OK, so the station decides to continue with the channel 10 ID even though they're on 45, what happens if a new station gets assigned channel 10, can they force the other station to change or can they call themselves whatever they want to?


----------



## Kansas Zephyr (Jun 30, 2007)

RAD said:


> OK, so the station decides to continue with the channel 10 ID even though they're on 45, what happens if a new station gets assigned channel 10, can they force the other station to change or can they call themselves whatever they want to?


IDK

Good question.


----------



## scooper (Apr 22, 2002)

There are rules laid down - but they don't have a choice 

Station that had an analog station - must always refer to them selves as their old channel number

new station in area, they got assigned old analog station' RF channel - they have to choose another number that is not in use for that DMA. If the new station is assigned an RF channel that was NOT previously use - they use their RFchannel number.
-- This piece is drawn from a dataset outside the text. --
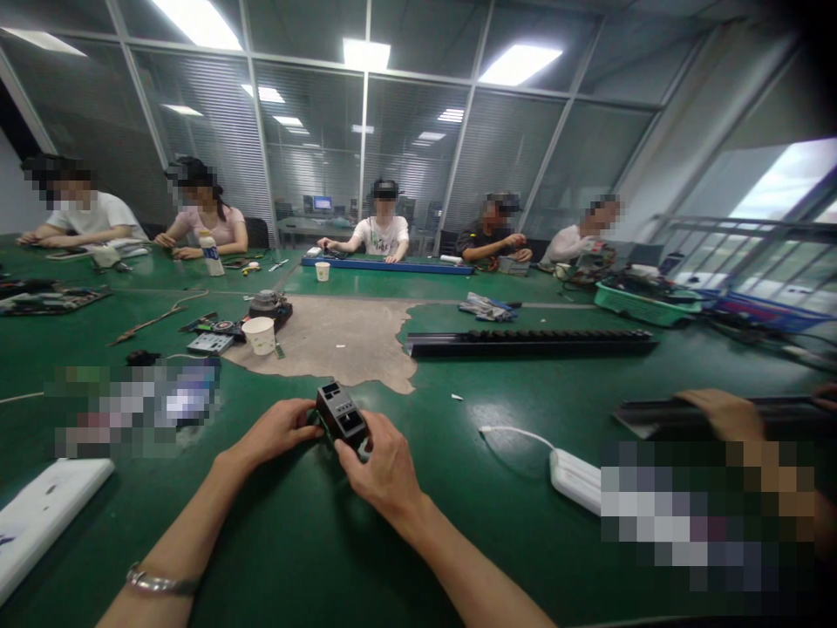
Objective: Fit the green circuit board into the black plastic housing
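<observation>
Just above the green table, a small black box-shaped electronic device (343,414) with a grey face and dark cut-outs is held tilted between my two hands. My left hand (286,427) grips its left side, fingers curled and partly hidden behind it. On the right side, my right hand (389,460) closes round the lower edge with thumb and fingers. Something small and white shows beside the right fingers, too blurred to name.
A paper cup (260,335) and circuit parts (209,342) lie ahead on a bare tan patch (340,336). Beyond is a long black rail (529,343). White power strips (575,481) flank me. A co-worker's hand (725,414) rests on another rail at right. Several people sit opposite.
</observation>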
I maybe slightly wrong on the legacy analog station paragraph, but I'm pretty sure of it.


----------



## RAD (Aug 5, 2002)

Thanks, just wondering how conflicts would be handled.


----------



## Kansas Zephyr (Jun 30, 2007)

scooper said:


> There are rules laid down - but they don't have a choice
> 
> Station that had an analog station - must always refer to them selves as their old channel number


Do you have a reference for that?

I've been told by local TV station's management that's it's their choice, and are opting to keep the legacy channel number as PSIP for continuity only after the transition.


----------



## Stuart Sweet (Jun 19, 2006)

I'm not sure how conflicts would be handled, but since the PSIP channel number will have absolutely nothing to do with the real channel number in most cases, I don't see new channels building their marketing around channel number anyway unless it is the number they use on the dominant cable channel. 

If a new station is allocated to use VHF channel 10 (which I think is impossible as that part of the spectrum is being auctioned, I think) where a PSIP channel 10.1 is in use, well that's poor planning for one and for another they could call themselves channel 9 and who would care? 

An interesting case is in Palm Springs, California, where cable/satellite penetration is in the 90% or higher, the dominant broadcasters there have always used their cableco channel number to identify themselves. Always. KESQ-TV has always broadcast on analog 42 and will move to digital 52, and is known throughout the region as channel 3.


----------



## n3ntj (Dec 18, 2006)

I would expect the vast majority of stations will continue to use their old analog channel name after Feb, just for continuity and ease of understanding. You ask the avg person what a virtual channel is and they'll look at your cross eyed and say 'what?'.


----------



## Kansas Zephyr (Jun 30, 2007)

Stuart Sweet said:


> If a new station is allocated to use VHF channel 10 (which I think is impossible as that part of the spectrum is being auctioned, I think) where a PSIP channel 10.1 is in use, well that's poor planning for one and for another they could call themselves channel 9 and who would care?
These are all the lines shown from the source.